** What needs to be done **
Locate the string "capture" throughout the material and copy every line in which it occurs.

** Dataset content **
————

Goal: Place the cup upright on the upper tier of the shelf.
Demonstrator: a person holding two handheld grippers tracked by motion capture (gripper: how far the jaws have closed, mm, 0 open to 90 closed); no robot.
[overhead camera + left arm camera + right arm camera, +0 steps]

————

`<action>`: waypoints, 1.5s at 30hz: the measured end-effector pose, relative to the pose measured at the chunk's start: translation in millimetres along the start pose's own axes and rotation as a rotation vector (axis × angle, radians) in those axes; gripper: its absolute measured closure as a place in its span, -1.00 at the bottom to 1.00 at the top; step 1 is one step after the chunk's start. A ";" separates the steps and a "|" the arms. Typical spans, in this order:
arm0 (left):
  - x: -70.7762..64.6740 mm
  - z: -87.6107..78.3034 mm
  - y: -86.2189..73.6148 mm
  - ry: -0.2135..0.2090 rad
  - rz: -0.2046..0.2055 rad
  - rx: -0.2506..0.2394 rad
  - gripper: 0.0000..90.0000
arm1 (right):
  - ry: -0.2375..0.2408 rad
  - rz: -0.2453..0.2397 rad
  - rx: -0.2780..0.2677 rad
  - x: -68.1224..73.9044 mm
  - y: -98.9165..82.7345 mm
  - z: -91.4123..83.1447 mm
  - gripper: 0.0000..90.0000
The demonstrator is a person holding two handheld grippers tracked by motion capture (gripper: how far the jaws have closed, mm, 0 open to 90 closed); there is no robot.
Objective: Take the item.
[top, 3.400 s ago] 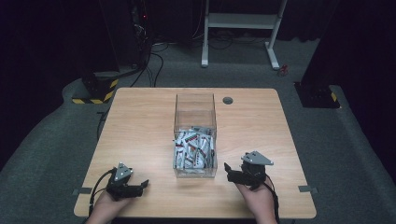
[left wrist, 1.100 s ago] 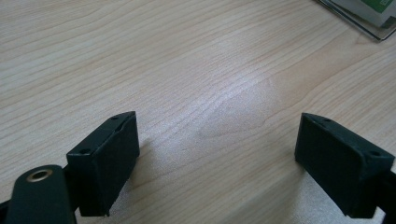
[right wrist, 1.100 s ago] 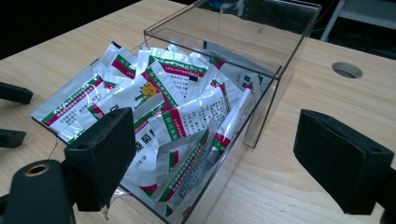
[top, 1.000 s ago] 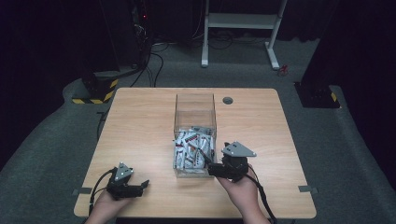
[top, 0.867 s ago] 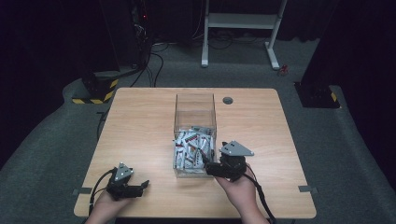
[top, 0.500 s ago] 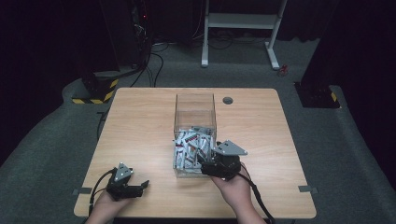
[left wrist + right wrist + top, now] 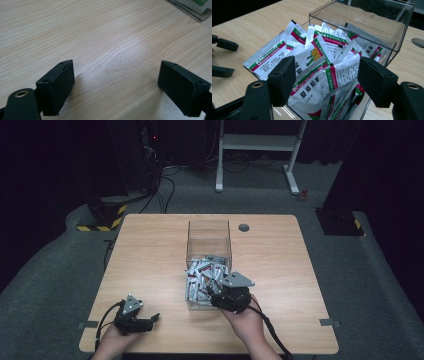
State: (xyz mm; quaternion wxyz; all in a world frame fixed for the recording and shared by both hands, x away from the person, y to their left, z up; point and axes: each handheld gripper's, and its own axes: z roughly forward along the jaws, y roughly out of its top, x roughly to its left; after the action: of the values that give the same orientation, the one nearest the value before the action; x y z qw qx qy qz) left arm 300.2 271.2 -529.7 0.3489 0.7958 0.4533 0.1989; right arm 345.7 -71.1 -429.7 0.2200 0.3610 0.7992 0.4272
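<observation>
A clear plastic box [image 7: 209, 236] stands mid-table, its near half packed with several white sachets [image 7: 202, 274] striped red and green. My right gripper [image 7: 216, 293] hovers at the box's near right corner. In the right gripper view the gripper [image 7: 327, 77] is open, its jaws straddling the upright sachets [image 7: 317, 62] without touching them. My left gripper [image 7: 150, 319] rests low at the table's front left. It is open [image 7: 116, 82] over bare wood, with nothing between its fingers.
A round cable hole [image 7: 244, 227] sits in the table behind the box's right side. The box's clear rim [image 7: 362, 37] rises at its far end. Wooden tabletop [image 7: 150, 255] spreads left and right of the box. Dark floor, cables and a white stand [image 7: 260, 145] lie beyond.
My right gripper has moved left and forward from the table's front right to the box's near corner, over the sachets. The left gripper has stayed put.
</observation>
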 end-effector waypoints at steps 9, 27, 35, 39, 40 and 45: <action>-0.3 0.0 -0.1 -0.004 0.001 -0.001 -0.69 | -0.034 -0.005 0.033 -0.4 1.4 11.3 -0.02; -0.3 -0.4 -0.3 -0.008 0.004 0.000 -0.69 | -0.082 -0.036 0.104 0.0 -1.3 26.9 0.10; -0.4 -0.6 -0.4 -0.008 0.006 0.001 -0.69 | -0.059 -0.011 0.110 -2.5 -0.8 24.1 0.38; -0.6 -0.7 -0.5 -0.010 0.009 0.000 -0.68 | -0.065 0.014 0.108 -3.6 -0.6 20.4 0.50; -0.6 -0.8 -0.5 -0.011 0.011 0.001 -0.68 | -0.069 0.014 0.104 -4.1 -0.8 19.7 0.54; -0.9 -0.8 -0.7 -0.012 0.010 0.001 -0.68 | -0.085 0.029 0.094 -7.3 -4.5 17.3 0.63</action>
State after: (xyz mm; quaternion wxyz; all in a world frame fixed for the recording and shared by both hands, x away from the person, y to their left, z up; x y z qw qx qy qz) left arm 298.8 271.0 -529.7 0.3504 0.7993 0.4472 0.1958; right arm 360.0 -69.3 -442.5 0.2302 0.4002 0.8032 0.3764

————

** Response for this exercise **
Demonstrator: a person holding two handheld grippers tracked by motion capture (gripper: how far the jaws have closed, mm, 0 open to 90 closed); no robot.
The demonstrator is a person holding two handheld grippers tracked by motion capture (gripper: how far the jaws have closed, mm, 0 open to 90 closed); there is no robot.

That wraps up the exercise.